Interesting. The cost of free() could be an advantage for Java in some situations because it can GC without pauses in a separate thread.

[+] adamrezich|3 years ago|reply

in the "jai" programming language there's this thing called Temporary_Storage, which is basically an arena allocator, which lives in the "context", which is something that you can "push" to to make it different per-thread if needed, or anything else (like per-request in a web server). you can allocate anything you want in Temporary_Storage, and then when you call reset_temporary_storage() it does what is says and resets it. for a video game you will call this every frame, but for different contexts like web development you could reset this after resolving a request or whatever. you could use this exact same system in C++ even though there's no built-in language feature for it, but it probably wouldn't play nice with RAII or whatever (unless your data structures were aware of the existence of your hand-rolled Temporary_Storage system and knew not to call free() in the destructor).
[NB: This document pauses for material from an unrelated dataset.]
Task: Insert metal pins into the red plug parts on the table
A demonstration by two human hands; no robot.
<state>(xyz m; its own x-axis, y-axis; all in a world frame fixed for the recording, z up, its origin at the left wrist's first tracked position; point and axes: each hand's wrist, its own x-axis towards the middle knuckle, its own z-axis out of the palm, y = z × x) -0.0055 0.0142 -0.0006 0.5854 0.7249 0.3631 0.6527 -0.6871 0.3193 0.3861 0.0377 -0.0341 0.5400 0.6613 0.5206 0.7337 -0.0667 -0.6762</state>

after learning about the costs associated with using malloc()/free(), then being exposed to long-term arena allocators, then being exposed to a "temporary storage" system like this, when people talk about garbage collection being absolutely necessary for developer productivity or whatever plus also a way of avoiding malloc()/free() costs, I can't help but wonder if anyone who promotes garbage collection as a borderline necessity has ever tried something like Temporary_Storage. I find it to be pretty wild that instead of figuring out better memory management models like this, we collectively decided to punt on the whole issue, declare it an unsolvable problem, and decide that increasingly complex garbage collection systems are the only way forward. with Temporary_Storage in place, you can do whatever small allocations you need at any point in time (parse an integer from a string, etc.), and you don't have to worry about free()ing the result, because it's taken care of for you, without Actually Being Garbage Collection.

this entirely solves both "1." and "2." above, without the uncertainty of not knowing when exactly the garbage created by the thing you're free()ing and all of its substructures will be cleaned up. instead, you know exactly when it's going to be cleaned up, once per frame at the end of the frame (or whenever you call reset_temporary_storage()).

everything below the line break above sounds crazy to me. why are your linked list nodes all being malloc()d randomly on the heap, instead of in an arena allocator that you can also just flush all at once that's what you want to do? why would you ever traverse a complex nested structure to free it all, when you could just free() the entire hunk of memory at once (or, if you're going to be reusing that chunk of memory, just reset the arena allocator pointer to the beginning)?

[+] avgcorrection|3 years ago|reply

Linked lists? Not a useful data structure in application programming when using imperative languages. And if you are using a functional language then most people agree that a GC is necessary (FP without GC sounds like a research problem).

[+] ape4|3 years ago|reply

Of course, there are benefits of GC: less development time, fewer null pointer exceptions, double free's and other other mistakes, etc

[+] kragen|3 years ago|reply

I don't see how GC reduces null pointer exceptions. If anything, GC encourages the use of pointers (as opposed to nested child objects), which increases null pointer exceptions.